* _How to complete this task_
Among the entries below, take the line with "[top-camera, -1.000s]" and the line with "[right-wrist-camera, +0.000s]", and output them and every line between them exactly, with nothing else.

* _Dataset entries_
>>>>
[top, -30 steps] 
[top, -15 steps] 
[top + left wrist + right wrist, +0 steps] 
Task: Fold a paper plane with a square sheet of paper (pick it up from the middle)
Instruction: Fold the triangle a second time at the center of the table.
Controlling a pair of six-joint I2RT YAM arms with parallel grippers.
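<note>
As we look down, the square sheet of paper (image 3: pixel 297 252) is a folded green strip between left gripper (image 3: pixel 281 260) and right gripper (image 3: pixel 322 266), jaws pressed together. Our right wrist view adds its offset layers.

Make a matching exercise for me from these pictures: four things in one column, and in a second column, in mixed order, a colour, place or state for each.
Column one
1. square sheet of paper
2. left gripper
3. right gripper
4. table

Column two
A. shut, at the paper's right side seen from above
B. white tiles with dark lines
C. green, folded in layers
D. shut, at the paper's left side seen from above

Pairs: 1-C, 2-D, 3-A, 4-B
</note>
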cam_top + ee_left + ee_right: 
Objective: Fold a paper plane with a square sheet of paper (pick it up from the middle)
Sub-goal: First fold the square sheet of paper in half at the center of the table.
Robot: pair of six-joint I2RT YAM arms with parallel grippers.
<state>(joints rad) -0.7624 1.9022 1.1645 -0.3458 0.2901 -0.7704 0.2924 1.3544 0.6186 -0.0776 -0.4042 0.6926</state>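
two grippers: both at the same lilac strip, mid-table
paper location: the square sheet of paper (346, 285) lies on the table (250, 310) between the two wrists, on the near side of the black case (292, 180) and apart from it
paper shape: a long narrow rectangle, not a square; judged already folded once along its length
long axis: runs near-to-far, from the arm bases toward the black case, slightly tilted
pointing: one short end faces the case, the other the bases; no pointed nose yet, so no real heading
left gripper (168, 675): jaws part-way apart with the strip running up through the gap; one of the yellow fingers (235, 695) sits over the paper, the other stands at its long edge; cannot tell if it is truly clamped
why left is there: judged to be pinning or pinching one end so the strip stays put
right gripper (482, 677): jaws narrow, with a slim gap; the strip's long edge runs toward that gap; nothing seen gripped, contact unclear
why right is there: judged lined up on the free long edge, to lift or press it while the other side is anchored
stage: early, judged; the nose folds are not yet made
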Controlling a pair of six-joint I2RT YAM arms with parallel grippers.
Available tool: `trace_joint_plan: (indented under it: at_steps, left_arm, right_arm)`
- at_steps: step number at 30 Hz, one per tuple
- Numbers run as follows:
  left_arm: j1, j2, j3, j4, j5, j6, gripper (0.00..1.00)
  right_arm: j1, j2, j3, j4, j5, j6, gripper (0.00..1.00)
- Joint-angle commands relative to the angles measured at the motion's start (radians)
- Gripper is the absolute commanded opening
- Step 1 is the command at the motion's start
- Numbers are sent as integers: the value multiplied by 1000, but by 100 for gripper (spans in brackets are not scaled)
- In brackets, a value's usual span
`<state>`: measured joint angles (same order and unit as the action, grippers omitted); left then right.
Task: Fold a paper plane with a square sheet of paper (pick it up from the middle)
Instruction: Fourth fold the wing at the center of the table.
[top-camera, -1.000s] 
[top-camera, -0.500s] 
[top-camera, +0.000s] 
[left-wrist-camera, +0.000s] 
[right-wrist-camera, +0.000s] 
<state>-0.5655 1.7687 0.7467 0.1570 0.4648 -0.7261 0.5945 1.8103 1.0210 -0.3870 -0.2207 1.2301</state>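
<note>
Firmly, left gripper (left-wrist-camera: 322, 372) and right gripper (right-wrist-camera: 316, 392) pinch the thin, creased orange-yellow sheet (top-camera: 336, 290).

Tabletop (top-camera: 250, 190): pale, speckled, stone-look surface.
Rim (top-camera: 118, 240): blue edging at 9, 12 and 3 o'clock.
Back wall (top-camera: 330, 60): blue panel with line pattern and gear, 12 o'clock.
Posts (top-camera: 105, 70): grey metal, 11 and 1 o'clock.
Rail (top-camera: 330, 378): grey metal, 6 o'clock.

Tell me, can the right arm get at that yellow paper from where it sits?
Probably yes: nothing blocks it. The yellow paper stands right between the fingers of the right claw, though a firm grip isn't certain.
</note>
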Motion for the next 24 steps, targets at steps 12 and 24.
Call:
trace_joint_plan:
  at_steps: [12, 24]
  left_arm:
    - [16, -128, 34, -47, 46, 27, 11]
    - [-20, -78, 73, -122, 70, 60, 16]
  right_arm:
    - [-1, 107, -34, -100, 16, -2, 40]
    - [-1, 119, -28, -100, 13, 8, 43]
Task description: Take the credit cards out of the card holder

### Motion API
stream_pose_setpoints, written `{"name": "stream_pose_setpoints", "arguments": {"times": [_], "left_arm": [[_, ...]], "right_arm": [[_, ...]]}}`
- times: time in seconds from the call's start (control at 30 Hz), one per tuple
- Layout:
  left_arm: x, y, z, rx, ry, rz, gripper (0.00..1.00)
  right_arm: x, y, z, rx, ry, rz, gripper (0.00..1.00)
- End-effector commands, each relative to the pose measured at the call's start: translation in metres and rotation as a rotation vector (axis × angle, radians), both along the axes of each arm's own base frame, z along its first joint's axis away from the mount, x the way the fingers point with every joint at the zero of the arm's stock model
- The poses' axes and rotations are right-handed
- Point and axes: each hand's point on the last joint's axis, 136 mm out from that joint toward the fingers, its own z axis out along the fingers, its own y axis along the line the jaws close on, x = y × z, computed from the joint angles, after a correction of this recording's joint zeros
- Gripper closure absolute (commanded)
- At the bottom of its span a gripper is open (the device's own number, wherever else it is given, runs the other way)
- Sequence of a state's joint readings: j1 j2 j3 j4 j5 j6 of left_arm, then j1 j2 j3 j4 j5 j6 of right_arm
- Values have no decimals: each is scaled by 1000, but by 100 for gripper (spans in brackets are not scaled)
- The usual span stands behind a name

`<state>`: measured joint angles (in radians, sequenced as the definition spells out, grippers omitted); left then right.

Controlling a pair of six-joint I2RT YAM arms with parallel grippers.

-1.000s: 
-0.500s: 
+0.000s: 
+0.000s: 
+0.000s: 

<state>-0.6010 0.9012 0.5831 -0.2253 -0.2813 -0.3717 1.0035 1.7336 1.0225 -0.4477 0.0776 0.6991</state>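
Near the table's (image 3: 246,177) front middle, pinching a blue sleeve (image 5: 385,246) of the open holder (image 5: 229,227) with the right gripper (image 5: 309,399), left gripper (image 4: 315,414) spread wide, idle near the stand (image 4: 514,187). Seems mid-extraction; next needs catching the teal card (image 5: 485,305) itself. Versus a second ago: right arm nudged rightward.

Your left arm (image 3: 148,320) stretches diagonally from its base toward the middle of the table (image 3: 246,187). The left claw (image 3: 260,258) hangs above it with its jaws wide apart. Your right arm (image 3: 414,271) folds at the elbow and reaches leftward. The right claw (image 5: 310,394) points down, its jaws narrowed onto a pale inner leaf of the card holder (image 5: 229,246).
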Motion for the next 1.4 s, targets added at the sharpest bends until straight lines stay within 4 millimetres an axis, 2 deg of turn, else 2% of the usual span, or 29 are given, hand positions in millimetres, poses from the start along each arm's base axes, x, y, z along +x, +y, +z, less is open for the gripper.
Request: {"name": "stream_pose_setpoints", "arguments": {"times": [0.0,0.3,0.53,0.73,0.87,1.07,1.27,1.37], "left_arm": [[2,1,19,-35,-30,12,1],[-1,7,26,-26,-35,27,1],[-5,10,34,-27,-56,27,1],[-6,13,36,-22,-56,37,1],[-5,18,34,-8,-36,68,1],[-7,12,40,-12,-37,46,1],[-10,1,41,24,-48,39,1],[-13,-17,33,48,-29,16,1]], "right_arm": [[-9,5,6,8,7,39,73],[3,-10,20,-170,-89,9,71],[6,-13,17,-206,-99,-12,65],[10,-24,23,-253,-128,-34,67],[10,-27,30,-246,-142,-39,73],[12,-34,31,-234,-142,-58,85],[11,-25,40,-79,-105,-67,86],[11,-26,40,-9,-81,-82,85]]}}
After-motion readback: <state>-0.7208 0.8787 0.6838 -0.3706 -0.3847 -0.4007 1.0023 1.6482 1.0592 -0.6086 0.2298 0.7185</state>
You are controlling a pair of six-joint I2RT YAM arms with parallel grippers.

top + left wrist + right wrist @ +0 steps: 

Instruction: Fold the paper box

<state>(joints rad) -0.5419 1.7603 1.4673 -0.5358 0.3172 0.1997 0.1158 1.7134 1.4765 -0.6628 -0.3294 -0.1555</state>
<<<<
* _Completed task_
[top-camera, -1.000s] 
[top-camera, -0.500s] 
[top-camera, +0.000s] 
[left-wrist-camera, +0.000s] 
[right-wrist-camera, +0.000s] 

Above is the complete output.